In August 1844, Shew was described by the openly-partisan Wisconsin Argus as one of several "intelligent farmers" on the Democratic ticket for that year's election. He was a member of the third session (January 6, 1845 – February 24, 1845) of the 4th Wisconsin Territorial Assembly, but not the fourth session of 1846.

In 1846, he was listed on a "People's Union Ticket" in the Milwaukee Sentinel, opposed to the Whig Party Ticket of that year, and made up mostly of local Democrats. He was elected as one of the three representatives for Milwaukee County (Washington County was now in a different district), and when the House convened on January 4, 1847, he was elected Speaker of the House by a vote of twenty to four with two blank ballots. In April 1848, he served as chairman of the local Democratic convention which nominated Andrew Sullivan for the 5th Milwaukee County district (the Towns of Franklin and Oak Creek) of the new Wisconsin State Assembly.

== Personal life ==
The Pioneer History of Milwaukee says of Shew, "In person Mr. Shew was of medium height, large head, dark hair and large dark eyes, complexion slightly florid, voice quite soft and musical in tone, spoke slowly and distinctly, and always looked you squarely in the face when addressing you.
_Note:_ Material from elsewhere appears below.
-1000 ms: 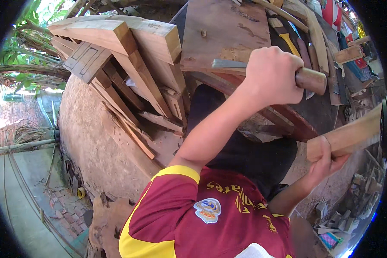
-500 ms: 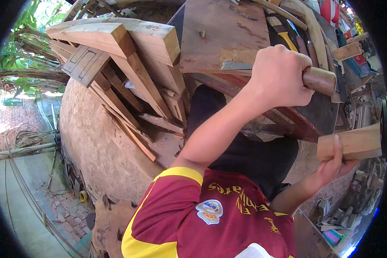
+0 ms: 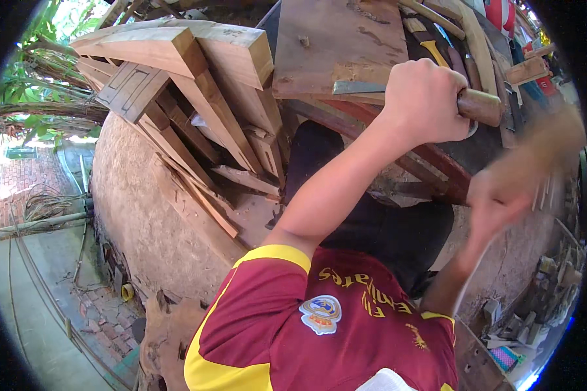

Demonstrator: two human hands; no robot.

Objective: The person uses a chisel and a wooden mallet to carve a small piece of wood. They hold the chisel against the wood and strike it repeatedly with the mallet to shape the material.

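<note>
My left hand (image 3: 427, 101) is closed in a fist around the round wooden handle (image 3: 481, 107) of what looks like a chisel. The handle's butt sticks out to the right of the fist. On the other side, a flat grey blade (image 3: 359, 86) lies along the near edge of the wooden board (image 3: 332, 45). My right hand (image 3: 499, 195), blurred by motion, grips a pale wooden block (image 3: 544, 146) raised to the right of the handle. A gap separates block and handle.
A brush with a yellow handle (image 3: 432, 49) and several other tools lie beyond my left fist. Thick timber beams (image 3: 235, 55) lean at the left. Wood offcuts (image 3: 528, 332) are heaped at the lower right. A dark red bar (image 3: 443, 179) runs under the bench.
My right hand has swung the wooden block upward and now blurs. My left fist keeps its hold at the board's edge; the whole view has shifted slightly.
</note>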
He was very broad across the shoulders for a man of his weight, 180 pounds, and must have been, when in his prime, possessed of great muscular power. He had a kindly disposition, and was very social. He was much in office in his day in town and county... and if not successful in obtaining what legislation he deemed best for his constituents, it certainly was not for the want of zeal. True, in oratory he was not a Henry Ward Beecher, or a Cicero.... But that he was the peer, if not the superior, of many of his associates in those early times, will not be denied; neither was his honesty of purpose ever questioned."
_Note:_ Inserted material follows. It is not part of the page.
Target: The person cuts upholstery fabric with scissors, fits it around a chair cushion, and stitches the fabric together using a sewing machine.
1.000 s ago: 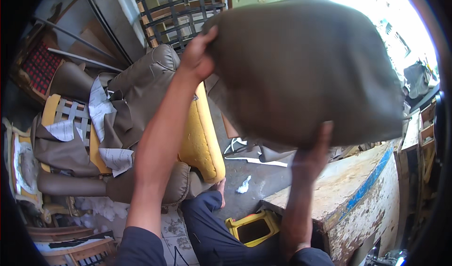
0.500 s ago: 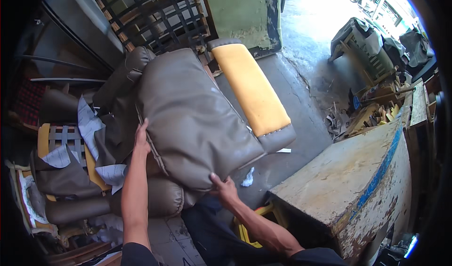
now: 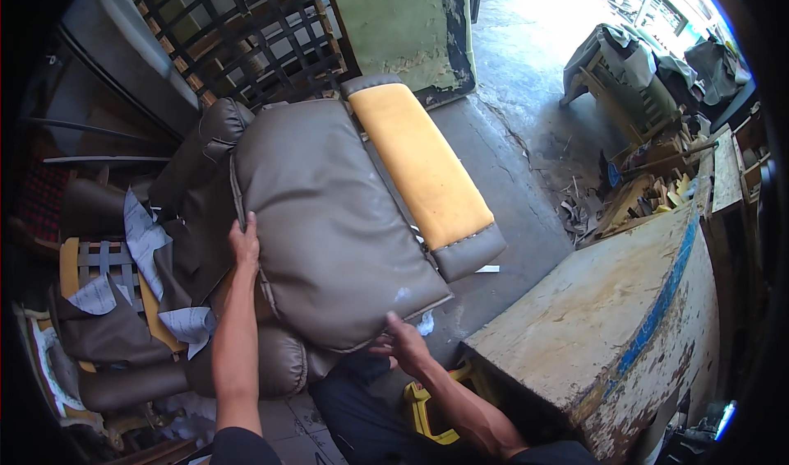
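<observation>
A large brown leather-like seat cushion (image 3: pixel 320 218) with a piped edge lies across the sofa in front of me. My left hand (image 3: pixel 245 245) grips its left piped edge, fingers partly hidden against the seam. At the near edge, my right hand (image 3: pixel 407 348) has its thumb up against the cushion and its fingers curled below the rim. Beyond the cushion's right side is a sofa arm (image 3: pixel 423 169) with bare yellow foam on top and brown covering at both ends. A rounded brown armrest (image 3: pixel 279 362) sits beneath the cushion's near-left corner.
Left stands a webbed chair frame (image 3: pixel 107 259) with loose brown covering and pale backing. A black-strapped frame (image 3: pixel 238 33) leans behind. Right is a worn, blue-edged panel (image 3: pixel 592 300), with wood scraps (image 3: pixel 657 194) beyond. A yellow stool (image 3: pixel 427 416) is beside my leg.
The cushion's near edge has shifted, and my right hand has slid right along it. My left hand keeps its place at the left seam. The whole view has moved slightly.
</observation>
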Demonstrator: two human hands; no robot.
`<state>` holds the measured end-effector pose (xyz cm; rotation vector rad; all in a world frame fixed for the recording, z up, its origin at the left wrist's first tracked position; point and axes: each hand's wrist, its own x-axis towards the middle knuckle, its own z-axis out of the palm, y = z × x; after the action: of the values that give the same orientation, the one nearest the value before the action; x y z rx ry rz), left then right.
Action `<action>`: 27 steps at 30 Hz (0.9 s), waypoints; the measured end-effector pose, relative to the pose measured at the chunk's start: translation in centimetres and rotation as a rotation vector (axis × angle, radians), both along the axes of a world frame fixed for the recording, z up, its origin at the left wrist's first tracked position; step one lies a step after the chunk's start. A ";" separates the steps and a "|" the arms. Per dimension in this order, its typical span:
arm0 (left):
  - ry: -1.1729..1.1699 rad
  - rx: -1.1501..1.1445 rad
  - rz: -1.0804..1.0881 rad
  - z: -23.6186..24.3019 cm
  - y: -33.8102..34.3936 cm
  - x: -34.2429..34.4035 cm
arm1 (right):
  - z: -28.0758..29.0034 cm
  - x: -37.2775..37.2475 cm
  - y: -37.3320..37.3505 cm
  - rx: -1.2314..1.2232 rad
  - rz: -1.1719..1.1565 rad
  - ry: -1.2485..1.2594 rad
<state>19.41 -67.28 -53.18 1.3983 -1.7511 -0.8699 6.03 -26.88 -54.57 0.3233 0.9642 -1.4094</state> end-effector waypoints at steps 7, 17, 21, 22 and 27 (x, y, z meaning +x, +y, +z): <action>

In February 1852, Shew was appointed vice-president for Oak Creek of the Milwaukee and Waukesha County Agricultural Society.

== After Wisconsin ==
In April 1856, he moved to Princeton, Iowa, doing business until the outbreak of the American Civil War, at which time he left Iowa for Cordova, Illinois, where he would live for the rest of his life. Soon after arriving in Cordova, he was elected a justice of the peace, a position to which he was re-elected several times. His wife Elizabeth died in 1870, and in 1873 he married Chriatiana Wood of Princeton. He served as a village trustee for Cordova (including a term as President of the board of village trustees) and as a Justice of the Peace on and off from 1879 until his death on April 12, 1883, leaving his widow Chriatiana and three adult daughters surviving.